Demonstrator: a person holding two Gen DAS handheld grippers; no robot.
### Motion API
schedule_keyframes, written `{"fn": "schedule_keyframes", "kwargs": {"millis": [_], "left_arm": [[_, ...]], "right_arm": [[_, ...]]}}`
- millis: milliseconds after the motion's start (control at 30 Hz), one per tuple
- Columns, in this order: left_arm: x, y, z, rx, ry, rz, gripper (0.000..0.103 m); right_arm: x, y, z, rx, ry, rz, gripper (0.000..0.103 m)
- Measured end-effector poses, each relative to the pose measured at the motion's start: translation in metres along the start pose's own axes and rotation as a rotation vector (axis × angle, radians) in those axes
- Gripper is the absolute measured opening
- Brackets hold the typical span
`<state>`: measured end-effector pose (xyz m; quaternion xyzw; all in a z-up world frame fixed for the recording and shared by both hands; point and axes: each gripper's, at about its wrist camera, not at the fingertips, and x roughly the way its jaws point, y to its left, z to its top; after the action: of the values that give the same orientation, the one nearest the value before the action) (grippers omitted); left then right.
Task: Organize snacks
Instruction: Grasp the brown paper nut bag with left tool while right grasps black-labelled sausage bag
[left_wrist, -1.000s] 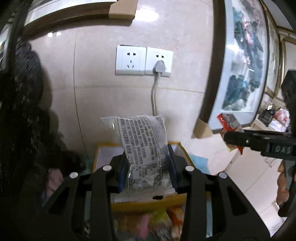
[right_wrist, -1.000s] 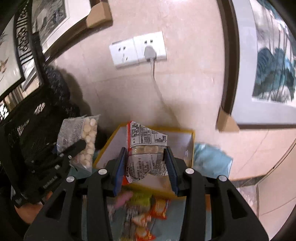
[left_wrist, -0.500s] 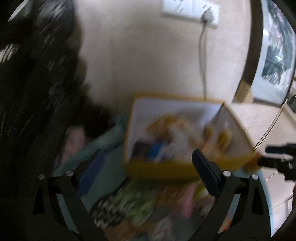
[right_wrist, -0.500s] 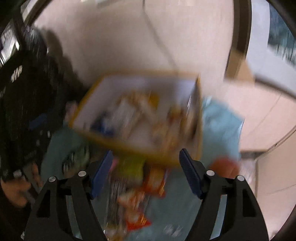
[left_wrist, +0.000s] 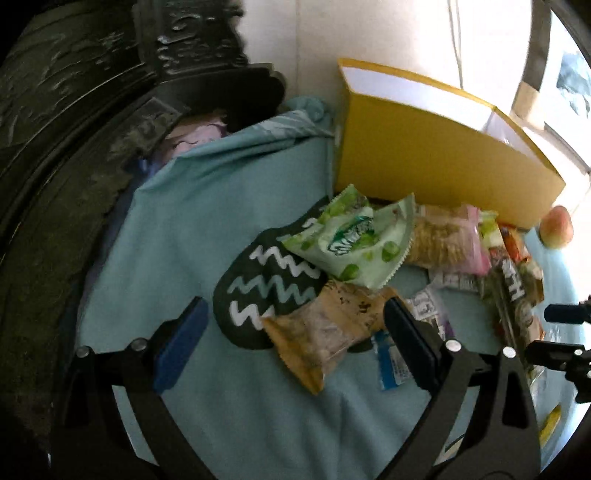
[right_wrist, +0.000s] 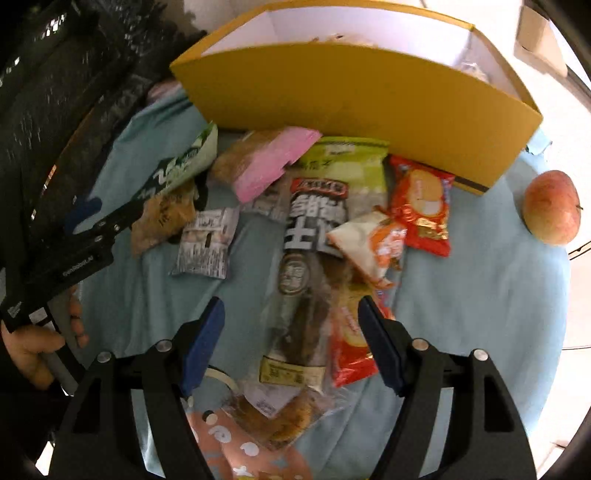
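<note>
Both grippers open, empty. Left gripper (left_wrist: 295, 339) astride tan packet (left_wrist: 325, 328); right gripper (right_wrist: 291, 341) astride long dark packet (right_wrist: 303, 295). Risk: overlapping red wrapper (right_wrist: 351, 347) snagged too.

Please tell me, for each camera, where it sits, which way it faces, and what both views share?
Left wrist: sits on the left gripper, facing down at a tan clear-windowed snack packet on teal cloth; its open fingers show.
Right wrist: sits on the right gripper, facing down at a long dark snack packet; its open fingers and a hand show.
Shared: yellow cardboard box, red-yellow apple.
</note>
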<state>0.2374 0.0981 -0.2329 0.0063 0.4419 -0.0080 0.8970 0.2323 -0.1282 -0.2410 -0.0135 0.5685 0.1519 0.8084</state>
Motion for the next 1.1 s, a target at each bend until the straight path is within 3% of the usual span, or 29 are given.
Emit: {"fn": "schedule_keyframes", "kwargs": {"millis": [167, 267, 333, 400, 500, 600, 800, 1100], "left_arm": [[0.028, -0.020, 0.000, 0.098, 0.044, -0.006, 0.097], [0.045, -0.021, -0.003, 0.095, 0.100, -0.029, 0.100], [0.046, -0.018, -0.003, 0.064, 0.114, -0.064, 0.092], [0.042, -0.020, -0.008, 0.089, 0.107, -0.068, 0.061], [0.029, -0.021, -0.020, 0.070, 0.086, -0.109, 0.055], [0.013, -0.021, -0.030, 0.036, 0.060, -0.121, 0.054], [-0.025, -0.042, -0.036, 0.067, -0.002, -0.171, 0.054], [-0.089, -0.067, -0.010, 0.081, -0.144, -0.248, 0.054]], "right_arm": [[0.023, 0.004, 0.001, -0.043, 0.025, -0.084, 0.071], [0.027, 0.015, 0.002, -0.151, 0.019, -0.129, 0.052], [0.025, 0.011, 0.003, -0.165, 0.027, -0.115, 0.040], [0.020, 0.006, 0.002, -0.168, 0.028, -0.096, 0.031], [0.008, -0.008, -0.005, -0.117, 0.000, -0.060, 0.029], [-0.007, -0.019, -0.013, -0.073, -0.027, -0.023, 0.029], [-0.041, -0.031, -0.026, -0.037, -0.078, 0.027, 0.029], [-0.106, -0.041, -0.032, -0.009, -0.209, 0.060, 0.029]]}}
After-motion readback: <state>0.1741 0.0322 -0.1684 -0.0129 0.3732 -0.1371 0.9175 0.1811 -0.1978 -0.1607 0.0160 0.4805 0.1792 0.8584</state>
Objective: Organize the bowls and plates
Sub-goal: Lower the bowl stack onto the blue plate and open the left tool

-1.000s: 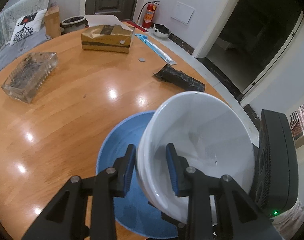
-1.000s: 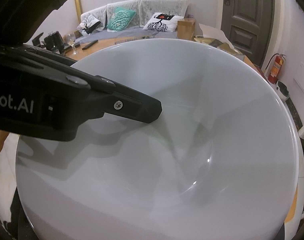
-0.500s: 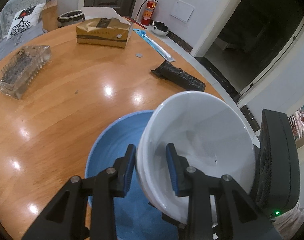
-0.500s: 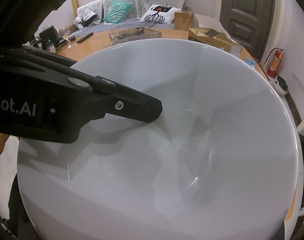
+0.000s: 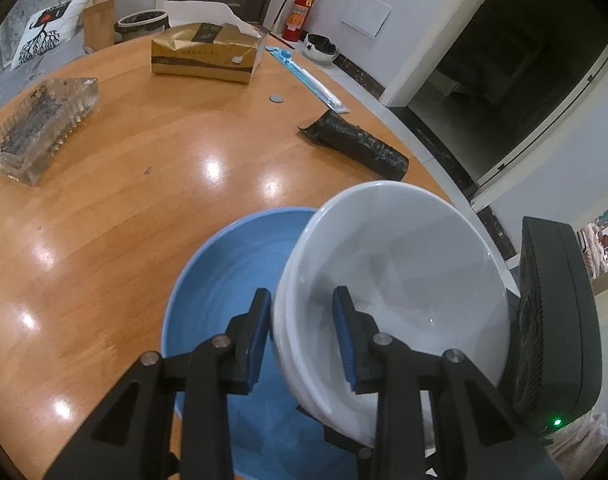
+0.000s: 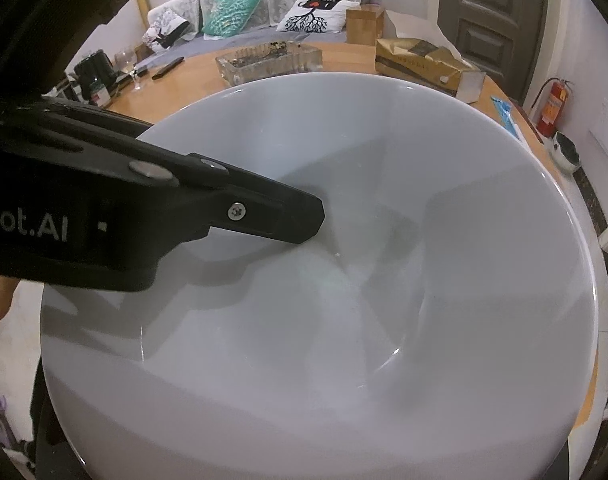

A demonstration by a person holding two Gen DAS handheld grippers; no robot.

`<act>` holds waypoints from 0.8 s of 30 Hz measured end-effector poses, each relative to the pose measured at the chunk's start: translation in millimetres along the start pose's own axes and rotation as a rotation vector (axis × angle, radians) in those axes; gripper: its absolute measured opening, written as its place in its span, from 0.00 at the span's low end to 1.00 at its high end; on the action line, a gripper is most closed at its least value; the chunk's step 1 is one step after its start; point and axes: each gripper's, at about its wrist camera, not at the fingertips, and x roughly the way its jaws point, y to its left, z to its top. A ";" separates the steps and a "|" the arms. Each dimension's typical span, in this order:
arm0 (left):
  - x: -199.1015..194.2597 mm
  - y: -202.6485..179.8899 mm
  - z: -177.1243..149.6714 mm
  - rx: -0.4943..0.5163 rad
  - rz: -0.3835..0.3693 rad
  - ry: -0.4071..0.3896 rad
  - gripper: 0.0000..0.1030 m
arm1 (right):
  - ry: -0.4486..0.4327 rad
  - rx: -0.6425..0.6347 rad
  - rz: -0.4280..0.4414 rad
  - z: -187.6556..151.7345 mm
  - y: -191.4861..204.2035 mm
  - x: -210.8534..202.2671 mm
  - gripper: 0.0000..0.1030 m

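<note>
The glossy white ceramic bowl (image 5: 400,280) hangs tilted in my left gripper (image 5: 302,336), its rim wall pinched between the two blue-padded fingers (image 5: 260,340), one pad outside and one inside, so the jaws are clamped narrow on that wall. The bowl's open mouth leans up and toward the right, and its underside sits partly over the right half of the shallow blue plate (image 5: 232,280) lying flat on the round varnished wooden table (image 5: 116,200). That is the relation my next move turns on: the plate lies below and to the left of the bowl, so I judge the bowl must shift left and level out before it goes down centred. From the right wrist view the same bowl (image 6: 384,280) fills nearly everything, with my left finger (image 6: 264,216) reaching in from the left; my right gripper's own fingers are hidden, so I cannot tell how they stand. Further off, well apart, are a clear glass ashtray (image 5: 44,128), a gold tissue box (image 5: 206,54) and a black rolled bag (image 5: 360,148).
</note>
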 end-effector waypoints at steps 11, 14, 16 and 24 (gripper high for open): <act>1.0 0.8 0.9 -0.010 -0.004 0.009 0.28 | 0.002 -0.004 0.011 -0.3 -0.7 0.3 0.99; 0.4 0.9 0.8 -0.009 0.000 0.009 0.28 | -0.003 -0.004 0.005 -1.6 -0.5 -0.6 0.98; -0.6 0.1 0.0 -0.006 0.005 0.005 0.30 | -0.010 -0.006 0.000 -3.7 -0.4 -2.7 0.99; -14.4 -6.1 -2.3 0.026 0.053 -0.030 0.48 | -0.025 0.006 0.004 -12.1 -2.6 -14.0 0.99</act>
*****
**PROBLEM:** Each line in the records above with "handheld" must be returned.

**TASK SOLUTION:**
Demonstrator: a person holding two Gen DAS handheld grippers; no robot.
A demonstration by a person holding two Gen DAS handheld grippers; no robot.

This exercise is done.